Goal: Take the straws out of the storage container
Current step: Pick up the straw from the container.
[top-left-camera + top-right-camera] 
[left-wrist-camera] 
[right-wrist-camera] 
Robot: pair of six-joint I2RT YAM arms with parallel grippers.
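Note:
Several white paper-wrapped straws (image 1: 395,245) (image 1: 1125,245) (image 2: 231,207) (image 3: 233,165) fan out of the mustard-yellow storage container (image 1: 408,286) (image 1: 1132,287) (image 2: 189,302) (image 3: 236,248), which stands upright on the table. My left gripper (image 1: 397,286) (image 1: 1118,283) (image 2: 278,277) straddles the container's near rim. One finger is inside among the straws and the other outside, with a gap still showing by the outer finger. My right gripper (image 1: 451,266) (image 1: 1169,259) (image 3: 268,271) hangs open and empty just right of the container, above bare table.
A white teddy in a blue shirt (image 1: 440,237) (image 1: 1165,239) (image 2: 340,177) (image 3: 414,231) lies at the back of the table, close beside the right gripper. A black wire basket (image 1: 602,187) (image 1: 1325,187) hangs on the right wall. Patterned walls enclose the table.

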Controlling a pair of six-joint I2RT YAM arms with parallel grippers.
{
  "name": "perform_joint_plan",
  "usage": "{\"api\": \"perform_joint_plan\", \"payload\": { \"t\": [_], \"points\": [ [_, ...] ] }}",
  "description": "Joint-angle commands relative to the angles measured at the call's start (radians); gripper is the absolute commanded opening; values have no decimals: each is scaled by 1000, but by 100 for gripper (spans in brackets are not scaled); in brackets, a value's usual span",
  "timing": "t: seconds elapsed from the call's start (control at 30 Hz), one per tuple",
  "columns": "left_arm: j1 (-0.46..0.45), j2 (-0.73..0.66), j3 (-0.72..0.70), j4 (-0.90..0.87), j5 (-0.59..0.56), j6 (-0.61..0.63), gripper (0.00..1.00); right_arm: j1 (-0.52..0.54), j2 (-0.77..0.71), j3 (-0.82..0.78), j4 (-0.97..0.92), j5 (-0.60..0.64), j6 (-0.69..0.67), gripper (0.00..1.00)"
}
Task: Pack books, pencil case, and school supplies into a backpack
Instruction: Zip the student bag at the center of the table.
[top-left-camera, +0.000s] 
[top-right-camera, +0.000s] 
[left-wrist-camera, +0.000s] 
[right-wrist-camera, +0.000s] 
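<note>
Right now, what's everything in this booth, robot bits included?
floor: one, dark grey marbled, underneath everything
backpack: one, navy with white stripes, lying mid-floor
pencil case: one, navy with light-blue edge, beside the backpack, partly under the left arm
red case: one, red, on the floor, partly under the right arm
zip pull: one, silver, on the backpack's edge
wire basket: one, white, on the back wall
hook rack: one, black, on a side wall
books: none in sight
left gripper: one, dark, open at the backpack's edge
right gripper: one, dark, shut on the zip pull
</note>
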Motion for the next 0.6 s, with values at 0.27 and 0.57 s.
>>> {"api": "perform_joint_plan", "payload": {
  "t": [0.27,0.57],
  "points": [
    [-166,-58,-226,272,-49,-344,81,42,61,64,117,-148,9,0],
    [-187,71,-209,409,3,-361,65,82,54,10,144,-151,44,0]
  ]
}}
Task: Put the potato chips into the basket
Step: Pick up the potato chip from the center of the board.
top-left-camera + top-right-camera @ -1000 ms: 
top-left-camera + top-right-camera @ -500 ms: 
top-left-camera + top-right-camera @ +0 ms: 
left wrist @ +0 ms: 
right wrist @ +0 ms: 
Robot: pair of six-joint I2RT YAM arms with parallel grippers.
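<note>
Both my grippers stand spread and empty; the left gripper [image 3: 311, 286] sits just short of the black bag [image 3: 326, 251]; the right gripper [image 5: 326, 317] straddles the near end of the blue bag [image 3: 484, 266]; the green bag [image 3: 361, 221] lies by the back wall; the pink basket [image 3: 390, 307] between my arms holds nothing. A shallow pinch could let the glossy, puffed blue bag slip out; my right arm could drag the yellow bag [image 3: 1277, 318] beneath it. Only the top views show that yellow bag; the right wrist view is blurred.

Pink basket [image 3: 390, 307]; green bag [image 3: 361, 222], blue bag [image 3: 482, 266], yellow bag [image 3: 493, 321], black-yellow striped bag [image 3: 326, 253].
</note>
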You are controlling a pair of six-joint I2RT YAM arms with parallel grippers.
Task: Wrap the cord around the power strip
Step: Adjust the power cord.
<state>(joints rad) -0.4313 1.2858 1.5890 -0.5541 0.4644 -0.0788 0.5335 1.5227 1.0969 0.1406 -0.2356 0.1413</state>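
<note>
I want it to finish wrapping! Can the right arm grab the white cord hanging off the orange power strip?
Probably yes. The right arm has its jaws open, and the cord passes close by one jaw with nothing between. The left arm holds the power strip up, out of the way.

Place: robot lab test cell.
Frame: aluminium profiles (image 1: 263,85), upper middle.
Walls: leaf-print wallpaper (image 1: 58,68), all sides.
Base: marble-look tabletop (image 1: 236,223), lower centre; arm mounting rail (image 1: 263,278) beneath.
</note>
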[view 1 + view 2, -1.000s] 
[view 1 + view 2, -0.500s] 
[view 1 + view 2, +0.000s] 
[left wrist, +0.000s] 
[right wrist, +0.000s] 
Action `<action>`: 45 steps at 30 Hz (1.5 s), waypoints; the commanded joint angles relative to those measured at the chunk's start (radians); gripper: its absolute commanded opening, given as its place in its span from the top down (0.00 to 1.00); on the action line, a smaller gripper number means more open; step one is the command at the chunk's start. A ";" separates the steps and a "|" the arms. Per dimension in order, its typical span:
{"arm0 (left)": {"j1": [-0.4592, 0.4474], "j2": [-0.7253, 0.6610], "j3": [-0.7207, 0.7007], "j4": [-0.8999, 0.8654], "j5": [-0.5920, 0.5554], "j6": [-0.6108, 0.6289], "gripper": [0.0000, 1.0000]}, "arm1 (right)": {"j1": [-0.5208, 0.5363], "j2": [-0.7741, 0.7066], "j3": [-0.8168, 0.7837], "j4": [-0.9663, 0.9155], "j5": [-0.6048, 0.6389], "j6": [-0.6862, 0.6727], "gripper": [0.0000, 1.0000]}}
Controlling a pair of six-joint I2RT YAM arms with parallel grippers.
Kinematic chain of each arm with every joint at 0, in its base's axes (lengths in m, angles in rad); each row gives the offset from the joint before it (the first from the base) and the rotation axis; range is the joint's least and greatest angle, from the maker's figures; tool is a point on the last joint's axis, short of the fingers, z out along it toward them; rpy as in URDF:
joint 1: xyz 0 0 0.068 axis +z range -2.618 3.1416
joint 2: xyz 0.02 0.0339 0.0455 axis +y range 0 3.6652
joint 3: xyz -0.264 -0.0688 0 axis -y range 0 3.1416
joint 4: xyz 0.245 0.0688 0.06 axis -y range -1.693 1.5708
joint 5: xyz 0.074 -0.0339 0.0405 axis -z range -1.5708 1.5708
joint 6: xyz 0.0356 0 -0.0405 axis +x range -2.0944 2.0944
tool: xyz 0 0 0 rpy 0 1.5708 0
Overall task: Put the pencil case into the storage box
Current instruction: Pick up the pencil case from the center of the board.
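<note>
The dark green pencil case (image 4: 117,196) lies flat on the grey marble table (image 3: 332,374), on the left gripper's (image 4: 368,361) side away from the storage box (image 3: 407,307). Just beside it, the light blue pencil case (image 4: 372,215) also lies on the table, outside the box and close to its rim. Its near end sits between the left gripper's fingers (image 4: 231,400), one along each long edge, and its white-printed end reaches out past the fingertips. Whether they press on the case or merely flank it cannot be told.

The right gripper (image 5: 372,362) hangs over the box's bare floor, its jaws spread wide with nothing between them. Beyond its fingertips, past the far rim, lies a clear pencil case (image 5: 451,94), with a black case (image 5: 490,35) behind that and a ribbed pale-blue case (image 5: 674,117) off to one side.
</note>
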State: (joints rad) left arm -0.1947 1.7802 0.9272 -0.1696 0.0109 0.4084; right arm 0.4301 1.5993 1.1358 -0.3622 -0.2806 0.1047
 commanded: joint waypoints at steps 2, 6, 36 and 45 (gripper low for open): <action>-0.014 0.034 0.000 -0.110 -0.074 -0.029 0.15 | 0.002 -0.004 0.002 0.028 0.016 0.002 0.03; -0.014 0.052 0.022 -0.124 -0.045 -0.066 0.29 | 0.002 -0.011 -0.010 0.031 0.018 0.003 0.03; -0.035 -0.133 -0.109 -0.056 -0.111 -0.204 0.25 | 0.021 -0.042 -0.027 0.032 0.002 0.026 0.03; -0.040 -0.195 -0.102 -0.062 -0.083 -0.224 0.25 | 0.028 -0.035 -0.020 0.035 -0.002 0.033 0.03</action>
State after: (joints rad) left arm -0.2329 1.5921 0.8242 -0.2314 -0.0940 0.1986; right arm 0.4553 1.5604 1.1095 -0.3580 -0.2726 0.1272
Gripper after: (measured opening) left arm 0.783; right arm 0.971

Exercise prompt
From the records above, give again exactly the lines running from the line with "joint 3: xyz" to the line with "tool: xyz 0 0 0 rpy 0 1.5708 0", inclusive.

Result of the exercise
joint 3: xyz -0.264 -0.0688 0 axis -y range 0 3.1416
joint 4: xyz 0.245 0.0688 0.06 axis -y range -1.693 1.5708
joint 5: xyz 0.074 -0.0339 0.0405 axis -z range -1.5708 1.5708
joint 6: xyz 0.0356 0 -0.0405 axis +x range -2.0944 2.0944
tool: xyz 0 0 0 rpy 0 1.5708 0

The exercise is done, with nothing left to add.